The function of AZ in vitro and AZ1(major AZ species) in vitro is studied. In vitro, AZ2 and 3 are all promoted by decarbonase (ODC) decomposition. AZ2 cell stress development, cell type and development, AZ1 cell stress development, AZ1 cell stress development, cell proliferation inhibition The growth rate, ODC activity and concentration of AZ-1 deficient cells were different from those of AZ-1 deficient cells. AZ-1 is deficient in ODC. In particular, in cases where there is no loss of cells, strong ODC inhibition (increase of inactive ODC-AZ complex and increase of ODC decomposition) and proliferation inhibition are caused. The above results show that AZ2 and AZ1 have the same effect on cell proliferation. AZ gene expression in AZ1 deficient cells was detected by Western blotting. Tet-On/AZ IRES GFP development system was constructed based on the initial planning for the selection of cells for stable development of Tet-On/AZ fragments and the identification of the minimum structures necessary for the development of GFP inhibition.
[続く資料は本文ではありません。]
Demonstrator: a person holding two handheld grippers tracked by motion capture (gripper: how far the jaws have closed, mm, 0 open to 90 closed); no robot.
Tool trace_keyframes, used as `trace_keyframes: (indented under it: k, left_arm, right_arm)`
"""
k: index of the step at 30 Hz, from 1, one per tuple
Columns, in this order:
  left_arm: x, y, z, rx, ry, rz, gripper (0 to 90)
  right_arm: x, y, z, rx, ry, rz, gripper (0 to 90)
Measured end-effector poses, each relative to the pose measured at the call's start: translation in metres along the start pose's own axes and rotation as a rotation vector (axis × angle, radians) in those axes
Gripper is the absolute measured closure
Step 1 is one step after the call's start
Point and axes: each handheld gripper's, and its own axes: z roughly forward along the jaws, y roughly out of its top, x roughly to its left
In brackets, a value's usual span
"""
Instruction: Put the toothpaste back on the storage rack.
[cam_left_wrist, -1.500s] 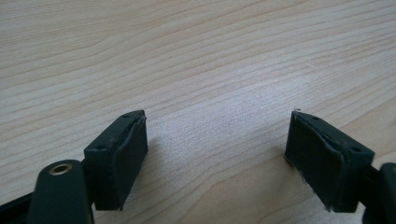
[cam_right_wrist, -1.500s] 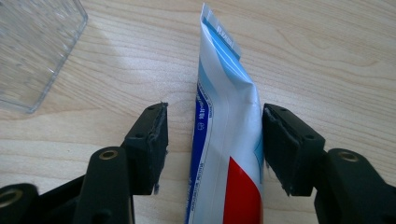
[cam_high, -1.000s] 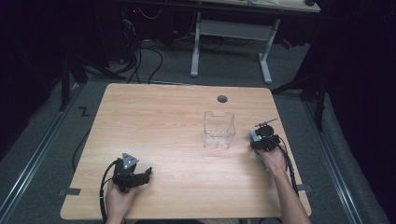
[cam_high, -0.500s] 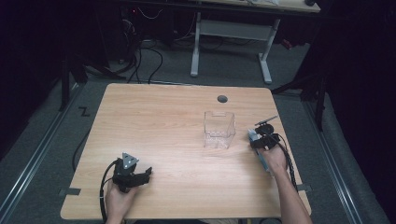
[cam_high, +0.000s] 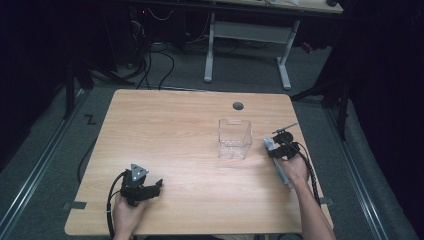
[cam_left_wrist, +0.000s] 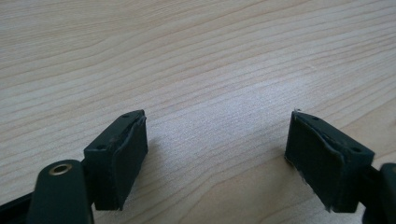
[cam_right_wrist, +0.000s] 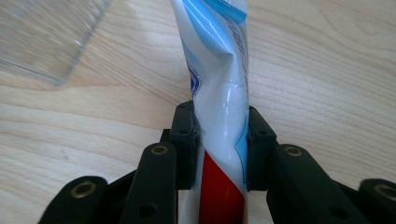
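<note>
Tongs first: the right tongs (cam_right_wrist: 219, 140) are clamped on a soft white plastic tube with blue and red print (cam_right_wrist: 219, 93), jaws pressing its flattened body from both sides, and you can see the tube crease just above the bite. In the high view the right tongs (cam_high: 281, 146) sit near the table's right side with the tube (cam_high: 277, 162) lying long under the hand, one end running back toward the person. My guess is the mid-body grip is there to keep the floppy tube from drooping.

Over to the left tongs (cam_left_wrist: 219, 158): spread wide, nothing between the pads, low over bare wood. From above, the left tongs (cam_high: 142, 187) sit parked near the front-left of the pale wooden table (cam_high: 165, 130), well apart from the action, probably just waiting.

Just beside the right tongs stands a clear, square-sided plastic container (cam_high: 234, 138), open at the top, and its corner (cam_right_wrist: 46, 37) looms at the upper left of the right gripper view. It looks the likely home for the tube.

Room to move: plenty of open wood left and ahead; the right edge is near, so any swing is safer inward
</note>
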Motion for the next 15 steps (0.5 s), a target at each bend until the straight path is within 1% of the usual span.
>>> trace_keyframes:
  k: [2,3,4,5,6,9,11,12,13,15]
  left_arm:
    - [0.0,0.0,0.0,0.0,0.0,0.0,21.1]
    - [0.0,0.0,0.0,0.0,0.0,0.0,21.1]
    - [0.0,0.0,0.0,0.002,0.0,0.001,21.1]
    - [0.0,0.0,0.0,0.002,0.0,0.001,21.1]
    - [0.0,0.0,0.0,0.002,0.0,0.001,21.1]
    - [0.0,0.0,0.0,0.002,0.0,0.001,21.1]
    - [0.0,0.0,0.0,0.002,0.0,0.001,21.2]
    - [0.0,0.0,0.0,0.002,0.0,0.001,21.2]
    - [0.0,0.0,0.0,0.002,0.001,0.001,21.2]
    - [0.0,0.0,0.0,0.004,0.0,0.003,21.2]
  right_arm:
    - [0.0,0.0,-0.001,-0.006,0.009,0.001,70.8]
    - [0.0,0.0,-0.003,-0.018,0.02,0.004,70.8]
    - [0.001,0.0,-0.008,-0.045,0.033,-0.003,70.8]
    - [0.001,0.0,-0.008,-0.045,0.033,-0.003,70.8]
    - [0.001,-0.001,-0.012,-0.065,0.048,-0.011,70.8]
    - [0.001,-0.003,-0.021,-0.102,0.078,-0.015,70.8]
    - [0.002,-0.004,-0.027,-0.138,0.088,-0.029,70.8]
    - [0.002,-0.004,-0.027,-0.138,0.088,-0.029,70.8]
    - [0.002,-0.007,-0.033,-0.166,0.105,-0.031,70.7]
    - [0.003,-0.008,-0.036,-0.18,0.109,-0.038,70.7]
Now the development system is improved. A comparison of ODC activity of GFP-independent cells with respect to the detection, alignment and identification of AZ fragments and GFP fusion proteins prepared for this purpose was conducted.

项目成果

Ivanov,I.P.: "Conservation of polyamine regulation by translational frameshifting from yeast to mammals"EMBO J.. 19・8. 1907-1917 (2000)
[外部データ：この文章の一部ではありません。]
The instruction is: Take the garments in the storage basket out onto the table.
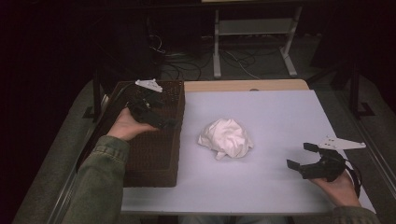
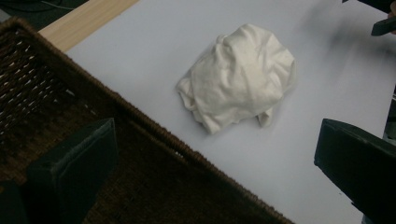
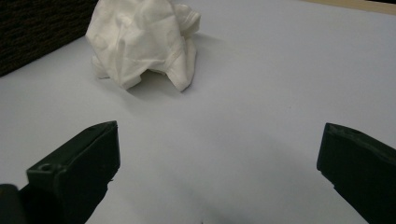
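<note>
Black jaws stand wide apart on your right gripper (image 1: 301, 156), which sits at the lower right of the high view, held low over the pale table (image 1: 280, 112) with nothing between them. In the right gripper view the crumpled white cloth (image 3: 142, 39) lies at the upper left, well beyond the jaw tips, resting on the bare tabletop. Your left gripper (image 1: 156, 114) hangs over the dark woven basket (image 1: 154, 158) at the left of the high view, its jaws also spread wide and empty. In the left gripper view one jaw sits above the basket's inside and the other above the table, with the basket's rim (image 2: 187, 154) running diagonally between them. The part of the basket interior that shows looks bare weave. The cloth (image 1: 225, 138) lies mid-frame, near the basket's right wall but apart from it. No writing is legible anywhere.
</note>
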Action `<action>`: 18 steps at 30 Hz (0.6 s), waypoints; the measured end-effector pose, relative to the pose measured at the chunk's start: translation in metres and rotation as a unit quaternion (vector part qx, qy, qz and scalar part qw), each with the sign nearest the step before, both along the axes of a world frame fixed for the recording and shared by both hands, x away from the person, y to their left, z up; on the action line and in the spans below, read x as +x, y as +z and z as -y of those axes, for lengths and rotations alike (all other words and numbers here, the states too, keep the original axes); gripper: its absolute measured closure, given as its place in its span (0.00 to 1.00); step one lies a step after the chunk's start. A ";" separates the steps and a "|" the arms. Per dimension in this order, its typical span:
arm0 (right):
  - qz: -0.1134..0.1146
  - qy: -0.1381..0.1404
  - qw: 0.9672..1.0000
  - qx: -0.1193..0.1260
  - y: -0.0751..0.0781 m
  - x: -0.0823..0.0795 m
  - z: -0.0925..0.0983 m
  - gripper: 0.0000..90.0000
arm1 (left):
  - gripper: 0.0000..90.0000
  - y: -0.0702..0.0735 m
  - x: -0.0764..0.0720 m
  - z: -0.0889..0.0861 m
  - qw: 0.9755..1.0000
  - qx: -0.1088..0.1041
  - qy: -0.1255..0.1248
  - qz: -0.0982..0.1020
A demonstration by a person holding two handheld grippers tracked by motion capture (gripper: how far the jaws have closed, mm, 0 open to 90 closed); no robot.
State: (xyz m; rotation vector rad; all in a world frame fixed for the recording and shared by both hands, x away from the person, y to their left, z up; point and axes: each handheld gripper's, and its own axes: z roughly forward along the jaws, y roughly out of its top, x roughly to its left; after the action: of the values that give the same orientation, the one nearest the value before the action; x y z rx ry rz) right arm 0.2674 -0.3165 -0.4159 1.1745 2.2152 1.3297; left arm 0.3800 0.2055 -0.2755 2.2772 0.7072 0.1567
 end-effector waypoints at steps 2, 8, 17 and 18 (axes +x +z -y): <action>0.000 -0.001 1.000 0.000 0.000 0.000 0.000 0.00 | 0.00 -0.003 -0.003 -0.006 1.000 -0.003 0.005 0.001; -0.001 -0.001 1.000 -0.002 0.000 0.000 0.000 0.00 | 0.00 -0.011 -0.010 -0.028 1.000 -0.017 0.019 0.004; -0.002 0.000 1.000 -0.005 -0.001 0.000 -0.001 0.00 | 0.00 -0.019 -0.023 -0.061 0.999 -0.035 0.041 0.007; -0.003 0.000 1.000 -0.005 -0.001 0.000 -0.001 0.00 | 0.00 -0.021 -0.025 -0.065 0.998 -0.036 0.044 0.006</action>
State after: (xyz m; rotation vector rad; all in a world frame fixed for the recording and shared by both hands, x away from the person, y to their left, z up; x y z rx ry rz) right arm 0.2675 -0.3154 -0.4171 1.1759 2.2232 1.3156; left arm 0.3551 0.2703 -0.2964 2.1764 0.7938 0.1836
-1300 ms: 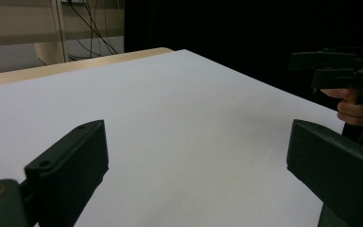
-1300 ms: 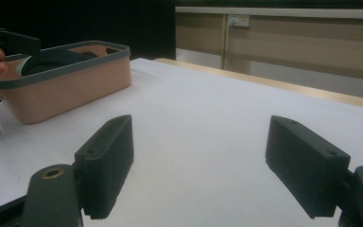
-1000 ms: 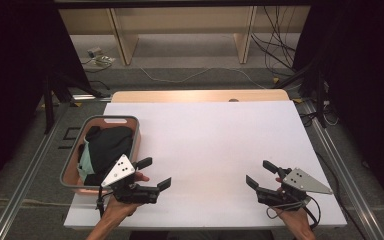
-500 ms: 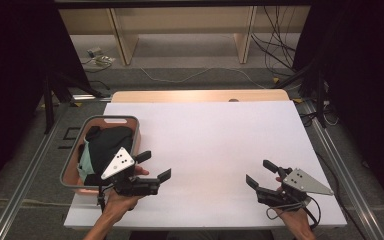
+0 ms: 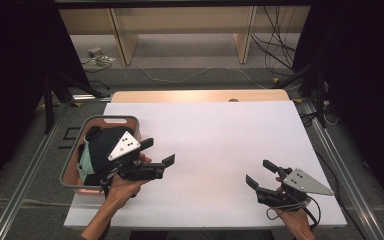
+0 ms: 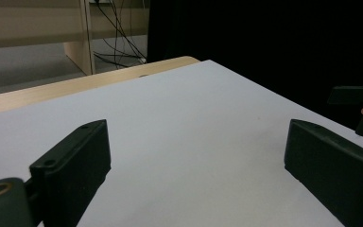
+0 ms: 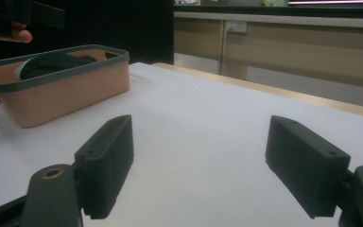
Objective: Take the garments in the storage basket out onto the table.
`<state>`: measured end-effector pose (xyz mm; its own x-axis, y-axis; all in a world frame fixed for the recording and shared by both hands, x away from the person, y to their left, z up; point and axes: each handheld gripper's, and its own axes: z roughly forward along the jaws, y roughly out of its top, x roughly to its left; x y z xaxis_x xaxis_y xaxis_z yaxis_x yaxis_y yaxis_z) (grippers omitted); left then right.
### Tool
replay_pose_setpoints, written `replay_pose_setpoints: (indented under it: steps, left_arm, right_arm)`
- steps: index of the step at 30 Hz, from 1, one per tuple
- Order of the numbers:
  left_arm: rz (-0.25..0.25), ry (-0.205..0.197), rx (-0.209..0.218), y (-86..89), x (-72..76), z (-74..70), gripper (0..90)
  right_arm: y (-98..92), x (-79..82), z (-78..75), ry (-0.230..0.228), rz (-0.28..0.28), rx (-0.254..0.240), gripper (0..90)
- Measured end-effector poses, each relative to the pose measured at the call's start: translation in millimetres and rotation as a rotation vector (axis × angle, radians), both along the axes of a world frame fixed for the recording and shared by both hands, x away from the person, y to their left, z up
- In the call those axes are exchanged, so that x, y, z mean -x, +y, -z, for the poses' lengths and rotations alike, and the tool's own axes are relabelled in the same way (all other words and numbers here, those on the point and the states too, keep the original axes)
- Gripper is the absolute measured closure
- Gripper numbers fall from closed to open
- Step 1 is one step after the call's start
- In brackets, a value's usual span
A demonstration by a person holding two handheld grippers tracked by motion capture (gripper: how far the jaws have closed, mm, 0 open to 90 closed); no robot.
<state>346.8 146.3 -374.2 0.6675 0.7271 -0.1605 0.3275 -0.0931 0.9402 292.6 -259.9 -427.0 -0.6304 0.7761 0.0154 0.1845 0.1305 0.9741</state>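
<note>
Basket [image 5: 75, 165] of dark clothing [image 5: 102, 145] stands at the near-left edge of the white counter [image 5: 215, 135], its long axis running from the person's side toward the far side. The pink tub with a grey rim holds black fabric and a strip of pale green cloth [image 5: 84, 161], heaped up to the rim. The left gripper [image 5: 161, 152] hovers at the basket's right rim, above the counter, its fingers [image 6: 73, 161] spread wide with nothing between them and aimed rightward, away from the load; the clothing lies behind and to the left of that hand. Farther right, across a bare stretch of counter, the right gripper [image 5: 260, 172] sits low by the near edge, fingers [image 7: 106, 163] likewise apart and empty, pointing back toward the basket [image 7: 52, 92]. By this layout the left hand is much the nearer, and a reach into the basket would likely call for turning it back to the left.
</note>
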Motion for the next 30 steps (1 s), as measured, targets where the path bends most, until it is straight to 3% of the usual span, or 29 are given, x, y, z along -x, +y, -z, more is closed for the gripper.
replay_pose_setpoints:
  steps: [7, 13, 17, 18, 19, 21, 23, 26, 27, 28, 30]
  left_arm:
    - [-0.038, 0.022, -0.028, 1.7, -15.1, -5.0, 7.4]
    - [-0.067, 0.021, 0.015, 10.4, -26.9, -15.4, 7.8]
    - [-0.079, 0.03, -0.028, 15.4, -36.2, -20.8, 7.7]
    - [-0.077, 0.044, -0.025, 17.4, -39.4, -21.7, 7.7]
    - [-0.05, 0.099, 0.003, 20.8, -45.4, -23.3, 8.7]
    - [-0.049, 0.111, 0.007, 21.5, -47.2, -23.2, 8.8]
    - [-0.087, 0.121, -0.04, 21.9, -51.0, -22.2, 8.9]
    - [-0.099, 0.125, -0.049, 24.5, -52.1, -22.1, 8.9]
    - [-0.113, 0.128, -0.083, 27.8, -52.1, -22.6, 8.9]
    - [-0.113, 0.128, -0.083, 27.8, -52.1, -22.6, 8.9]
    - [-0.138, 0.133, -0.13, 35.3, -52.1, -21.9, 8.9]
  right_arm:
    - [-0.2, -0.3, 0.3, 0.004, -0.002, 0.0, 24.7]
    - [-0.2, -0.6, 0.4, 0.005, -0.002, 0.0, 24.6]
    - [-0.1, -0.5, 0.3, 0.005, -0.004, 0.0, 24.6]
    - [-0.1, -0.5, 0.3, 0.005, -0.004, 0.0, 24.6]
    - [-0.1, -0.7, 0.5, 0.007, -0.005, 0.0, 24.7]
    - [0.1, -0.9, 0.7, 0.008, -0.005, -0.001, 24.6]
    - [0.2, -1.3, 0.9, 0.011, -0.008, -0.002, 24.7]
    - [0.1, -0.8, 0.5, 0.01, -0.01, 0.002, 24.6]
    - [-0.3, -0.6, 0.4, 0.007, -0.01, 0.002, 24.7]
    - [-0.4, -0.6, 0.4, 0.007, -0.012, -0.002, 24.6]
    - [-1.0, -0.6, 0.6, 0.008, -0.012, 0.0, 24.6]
Ivanov, I.P.：“通过从酵母到哺乳动物的翻译移码来保守多胺调节”EMBO J.. 1907-1917 (2000)。

村上安子: "タンパク質分解"シュプリンガー・フェアラーク東京. 236 (2000)

村上康子：“蛋白质水解”Springer-Verlag 东京 236 (2000)。
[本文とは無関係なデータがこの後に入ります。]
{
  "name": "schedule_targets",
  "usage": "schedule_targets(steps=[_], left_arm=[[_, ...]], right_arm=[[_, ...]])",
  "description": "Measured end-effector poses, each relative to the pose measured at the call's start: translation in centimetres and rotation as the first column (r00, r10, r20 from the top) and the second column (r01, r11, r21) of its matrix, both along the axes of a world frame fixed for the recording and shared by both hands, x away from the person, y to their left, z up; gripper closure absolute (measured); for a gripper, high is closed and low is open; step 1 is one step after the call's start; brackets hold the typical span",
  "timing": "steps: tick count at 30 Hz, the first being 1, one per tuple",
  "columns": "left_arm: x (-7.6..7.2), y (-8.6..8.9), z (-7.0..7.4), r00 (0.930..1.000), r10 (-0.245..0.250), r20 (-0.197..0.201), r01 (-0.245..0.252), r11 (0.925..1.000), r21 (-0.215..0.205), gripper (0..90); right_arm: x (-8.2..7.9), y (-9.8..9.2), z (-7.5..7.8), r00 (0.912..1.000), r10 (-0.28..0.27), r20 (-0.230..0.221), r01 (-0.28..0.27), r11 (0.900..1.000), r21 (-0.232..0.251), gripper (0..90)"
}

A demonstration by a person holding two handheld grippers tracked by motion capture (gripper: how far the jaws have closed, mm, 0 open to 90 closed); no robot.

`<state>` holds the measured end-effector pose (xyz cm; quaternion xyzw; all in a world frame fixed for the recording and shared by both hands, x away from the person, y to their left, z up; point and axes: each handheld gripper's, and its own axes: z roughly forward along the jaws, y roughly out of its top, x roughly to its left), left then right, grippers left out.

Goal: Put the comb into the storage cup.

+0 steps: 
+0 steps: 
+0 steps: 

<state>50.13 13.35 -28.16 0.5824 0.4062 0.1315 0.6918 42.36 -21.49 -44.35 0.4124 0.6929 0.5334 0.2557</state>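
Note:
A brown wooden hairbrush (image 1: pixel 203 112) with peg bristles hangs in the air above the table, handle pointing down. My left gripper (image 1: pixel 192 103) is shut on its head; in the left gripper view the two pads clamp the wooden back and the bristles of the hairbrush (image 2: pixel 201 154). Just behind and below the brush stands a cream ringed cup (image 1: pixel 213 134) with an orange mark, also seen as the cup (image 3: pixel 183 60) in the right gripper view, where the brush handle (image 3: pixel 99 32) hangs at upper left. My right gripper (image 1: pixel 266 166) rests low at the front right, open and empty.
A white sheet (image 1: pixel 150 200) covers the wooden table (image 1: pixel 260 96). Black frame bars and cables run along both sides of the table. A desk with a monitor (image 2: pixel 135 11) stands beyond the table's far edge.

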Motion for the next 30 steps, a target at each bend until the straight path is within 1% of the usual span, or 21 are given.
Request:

村上安子: "迅速なポリアミン制御を可能にするオルニチン脱炭酸酵素の分解系"化学と生物. 39・3. 171-176 (2001)

村上康子：“能够快速控制多胺的鸟氨酸脱羧酶分解系统”，化学与生物学，171-176（2001）。

村上安子: "オルニチン脱炭酸酵素とアンチザイム"実験医学. 19・2. 173-179 (2000)

村上靖子：“鸟氨酸脱羧酶和抗酶”实验医学19・2（2000）。

Saito T.: "Two zebrafish antizymes with different expression and activities"Biochem. J.. 345・1. 99-106 (2000)

Saito T.：“具有不同表达和活性的两种斑马鱼抗酶”Biochem J.. 99-106 (2000)。